Рассказал о дьяконе, — пошли монахи, потом какой-то помещик Можаров, потом казачьи лошади…
И к тому времени, как подошел потный Назар к кухне, Федор сидел уже на пороге, рядом с Зиновьей, Ваняткой и огоньком, и говорил мирно о кладах:
— Чабан один барашку пас… На дудочке себе играет на кургане, — это под самой Керчью, Золотая гора называется; сидит, — и сидеть ему очень удобно на плите на такой — каменная плита, гладкая; сидит раз, а тут, значит, дожжем ее подмыло, не очень уж она плотно к земле припавши; бу-ултых он с ней в яму, — скрозь земь провалился, пропал. Ищут-поищут хозявы чабана — барашка есть, а чабан пропал. Что за оказия, чабана нет? Барашка — вся чисто целая, а его и духу-звания нет. Вот другого наняли. А барашка, — где ее стан, она привычная, прет средь дня на Золотую гору, одна к одной головами, в круг, как ей обыкновение… Только этот новый подходит — голос человечий. Откуда это из ямы голос человечий подается? «Ты кто там?» — «Чабан». — «Как туда попал?» — «То-се». Бежит новый к своим хозявам-грекам: вон, где он проявился, — сквозь землю провалился, шабаш! Те — хитрые — веревки, лопаты, да туда. Оказалась пещера, в пещере — два гроба, а возле — колодец, цыбарка на цепе, а дальше, спустя место, ворота… Со скольких это годов — никто не знает. Ну, конечно, кувшины такие старинные, золото, серебро. Вот какие, значит, вещи подходящие — это они, греки, себе обшарили все: пожалуйте теперь желающая полиция клад опечатывать… А сами в Керчи домов себе понакупили двухэтажных.

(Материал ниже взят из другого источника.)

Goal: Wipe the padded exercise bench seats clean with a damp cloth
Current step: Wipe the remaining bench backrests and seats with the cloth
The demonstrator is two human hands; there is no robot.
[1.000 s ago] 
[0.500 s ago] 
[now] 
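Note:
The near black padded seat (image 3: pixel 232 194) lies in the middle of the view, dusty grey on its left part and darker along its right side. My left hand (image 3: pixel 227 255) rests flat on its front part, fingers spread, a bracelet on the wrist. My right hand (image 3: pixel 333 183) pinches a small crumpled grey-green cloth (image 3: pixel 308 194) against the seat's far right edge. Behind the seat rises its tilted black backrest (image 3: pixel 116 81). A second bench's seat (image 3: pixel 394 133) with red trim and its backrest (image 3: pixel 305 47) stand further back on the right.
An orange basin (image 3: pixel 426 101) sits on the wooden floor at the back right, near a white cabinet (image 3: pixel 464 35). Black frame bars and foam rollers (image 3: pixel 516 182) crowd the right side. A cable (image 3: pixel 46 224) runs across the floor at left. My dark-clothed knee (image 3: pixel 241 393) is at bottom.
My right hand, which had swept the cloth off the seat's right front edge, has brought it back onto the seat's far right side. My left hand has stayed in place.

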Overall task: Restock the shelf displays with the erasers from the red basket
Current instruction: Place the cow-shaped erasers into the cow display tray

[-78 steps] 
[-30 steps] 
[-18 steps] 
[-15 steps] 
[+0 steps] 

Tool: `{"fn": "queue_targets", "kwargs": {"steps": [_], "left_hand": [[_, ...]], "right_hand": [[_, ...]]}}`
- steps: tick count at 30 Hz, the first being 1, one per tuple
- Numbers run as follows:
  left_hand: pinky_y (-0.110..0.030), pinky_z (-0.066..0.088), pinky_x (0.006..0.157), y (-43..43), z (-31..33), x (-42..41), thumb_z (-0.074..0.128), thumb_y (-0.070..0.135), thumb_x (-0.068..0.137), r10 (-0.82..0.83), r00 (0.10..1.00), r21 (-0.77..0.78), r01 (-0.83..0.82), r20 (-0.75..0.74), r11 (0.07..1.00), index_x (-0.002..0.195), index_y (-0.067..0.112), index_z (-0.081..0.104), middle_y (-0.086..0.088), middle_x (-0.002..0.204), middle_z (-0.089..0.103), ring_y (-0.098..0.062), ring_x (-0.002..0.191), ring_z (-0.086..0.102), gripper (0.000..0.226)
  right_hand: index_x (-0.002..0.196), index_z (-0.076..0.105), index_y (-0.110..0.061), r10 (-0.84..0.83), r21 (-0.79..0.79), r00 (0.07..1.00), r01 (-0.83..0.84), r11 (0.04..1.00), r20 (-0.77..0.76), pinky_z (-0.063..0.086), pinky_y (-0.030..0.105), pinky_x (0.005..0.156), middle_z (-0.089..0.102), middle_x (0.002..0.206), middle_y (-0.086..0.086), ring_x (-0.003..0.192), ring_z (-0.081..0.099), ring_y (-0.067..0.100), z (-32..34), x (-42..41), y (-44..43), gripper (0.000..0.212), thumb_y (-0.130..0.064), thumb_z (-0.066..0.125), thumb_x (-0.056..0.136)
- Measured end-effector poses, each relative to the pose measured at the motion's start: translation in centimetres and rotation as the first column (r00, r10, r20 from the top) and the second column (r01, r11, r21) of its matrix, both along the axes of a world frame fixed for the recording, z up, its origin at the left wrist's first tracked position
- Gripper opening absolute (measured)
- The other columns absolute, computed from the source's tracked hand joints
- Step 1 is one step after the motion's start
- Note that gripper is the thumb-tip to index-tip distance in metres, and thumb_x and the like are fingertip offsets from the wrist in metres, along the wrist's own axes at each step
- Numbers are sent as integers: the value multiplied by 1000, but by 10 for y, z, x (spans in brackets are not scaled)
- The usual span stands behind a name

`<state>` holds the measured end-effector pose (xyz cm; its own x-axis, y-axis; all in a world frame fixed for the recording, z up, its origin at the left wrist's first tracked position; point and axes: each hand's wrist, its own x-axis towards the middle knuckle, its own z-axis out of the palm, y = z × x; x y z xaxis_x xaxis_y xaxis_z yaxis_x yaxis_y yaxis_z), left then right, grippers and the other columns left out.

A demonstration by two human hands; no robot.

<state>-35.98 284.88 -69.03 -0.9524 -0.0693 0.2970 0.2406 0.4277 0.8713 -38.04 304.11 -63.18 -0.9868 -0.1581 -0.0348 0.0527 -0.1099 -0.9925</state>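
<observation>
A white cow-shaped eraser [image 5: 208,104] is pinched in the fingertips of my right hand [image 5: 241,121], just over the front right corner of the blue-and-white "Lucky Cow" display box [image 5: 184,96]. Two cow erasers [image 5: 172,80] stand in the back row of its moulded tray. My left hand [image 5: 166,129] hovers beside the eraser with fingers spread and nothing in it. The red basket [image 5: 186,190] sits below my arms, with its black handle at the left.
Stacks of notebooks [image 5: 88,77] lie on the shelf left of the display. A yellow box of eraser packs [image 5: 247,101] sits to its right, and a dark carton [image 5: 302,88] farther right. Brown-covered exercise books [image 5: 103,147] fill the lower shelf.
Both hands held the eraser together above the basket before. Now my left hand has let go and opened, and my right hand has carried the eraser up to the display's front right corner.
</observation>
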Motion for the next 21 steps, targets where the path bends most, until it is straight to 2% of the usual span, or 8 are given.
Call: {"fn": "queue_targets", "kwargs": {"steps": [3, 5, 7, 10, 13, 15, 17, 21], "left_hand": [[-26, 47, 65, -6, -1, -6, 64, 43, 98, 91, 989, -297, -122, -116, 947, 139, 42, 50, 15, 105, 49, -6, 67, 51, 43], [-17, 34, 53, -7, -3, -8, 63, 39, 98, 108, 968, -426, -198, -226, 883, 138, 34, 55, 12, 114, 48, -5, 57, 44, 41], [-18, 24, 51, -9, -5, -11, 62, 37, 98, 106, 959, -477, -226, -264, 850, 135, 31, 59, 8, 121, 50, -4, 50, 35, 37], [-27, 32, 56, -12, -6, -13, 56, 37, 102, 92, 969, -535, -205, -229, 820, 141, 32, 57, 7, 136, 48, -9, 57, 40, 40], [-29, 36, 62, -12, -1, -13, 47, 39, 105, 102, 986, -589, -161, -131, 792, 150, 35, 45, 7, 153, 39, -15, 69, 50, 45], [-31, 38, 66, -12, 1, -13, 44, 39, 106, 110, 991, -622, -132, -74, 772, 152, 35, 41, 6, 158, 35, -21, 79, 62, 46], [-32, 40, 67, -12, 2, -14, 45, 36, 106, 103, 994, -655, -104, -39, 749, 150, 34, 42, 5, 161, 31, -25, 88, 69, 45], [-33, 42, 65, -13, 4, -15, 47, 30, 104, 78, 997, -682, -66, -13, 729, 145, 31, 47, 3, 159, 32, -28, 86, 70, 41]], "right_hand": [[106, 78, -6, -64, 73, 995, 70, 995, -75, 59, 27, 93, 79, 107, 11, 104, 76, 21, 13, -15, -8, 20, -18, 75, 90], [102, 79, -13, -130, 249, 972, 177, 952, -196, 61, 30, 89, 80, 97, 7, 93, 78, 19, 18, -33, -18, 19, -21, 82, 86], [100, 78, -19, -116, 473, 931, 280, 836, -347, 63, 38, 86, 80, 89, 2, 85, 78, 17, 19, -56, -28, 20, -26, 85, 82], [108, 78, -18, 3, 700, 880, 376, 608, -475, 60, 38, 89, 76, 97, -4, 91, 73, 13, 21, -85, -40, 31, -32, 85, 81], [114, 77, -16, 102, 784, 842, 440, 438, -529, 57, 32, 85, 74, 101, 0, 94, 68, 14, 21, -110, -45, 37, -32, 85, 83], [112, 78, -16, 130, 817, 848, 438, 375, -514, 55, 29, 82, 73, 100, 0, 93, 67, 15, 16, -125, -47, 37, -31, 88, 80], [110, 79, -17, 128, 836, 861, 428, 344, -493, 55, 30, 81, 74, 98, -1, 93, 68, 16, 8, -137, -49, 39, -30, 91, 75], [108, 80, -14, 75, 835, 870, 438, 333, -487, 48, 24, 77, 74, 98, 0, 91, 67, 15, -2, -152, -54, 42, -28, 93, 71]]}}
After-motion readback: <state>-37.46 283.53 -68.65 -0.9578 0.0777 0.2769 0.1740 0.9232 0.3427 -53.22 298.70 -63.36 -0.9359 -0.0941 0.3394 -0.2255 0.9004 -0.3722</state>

— Да, говорится, — двухэтажный, а заместо того — бумажный, — вставляет Назар.
— Ты вот говоришь, а теперь по Митридат-горе ребята ходят, землю мелкую собирают, просевают: монетки находят золотые. А то есть такие турки, — чем занимаются, никому это неизвестно, а небось богато живут: со щупами ходят. Как день, они щупы в руки — палки такие вострые — и идут, по горе ходят, так, будто прогулка это у них, а сами хитро землю щупают: может, где подастся поглубже. Подалась — вот и готово дело: заметку поставят, ночью кирки на плечи, гайда на это место… Мало находят, что ли? А не хочешь, — тетка у моей жены в Керчи погреб себе копала, две генуецких вазы нашла: одна ваза золотая — полнехонька с золотом, другая серебряная — с серебром полна. Не скажу, что она раньше того бедная была: по двадцати тысячев на трех сыновей положила, а как эти вазы еще — так она на дочь — со-рок тысячев!.. Жена моя службу у ней имела, горничной, а когда вместо кухарки. Она ей: «Вот дом приставский (взял под залог три тысячи, а отдавать — наворовать не поспел), вот этот дом, а при доме сад (хороший, четь десятины!) — вам с мужем, корову куплю вам, — живите». А она, стерва… в нашем быту гнуться надо, а у ней с теткой недостаток разговору вышел, из-за бабьих пустяков не помирились, — она от тетки по щеке получила, да сдачи ей. Та ее, конечно, за хвост на улицу… Вот почему у нас бедность.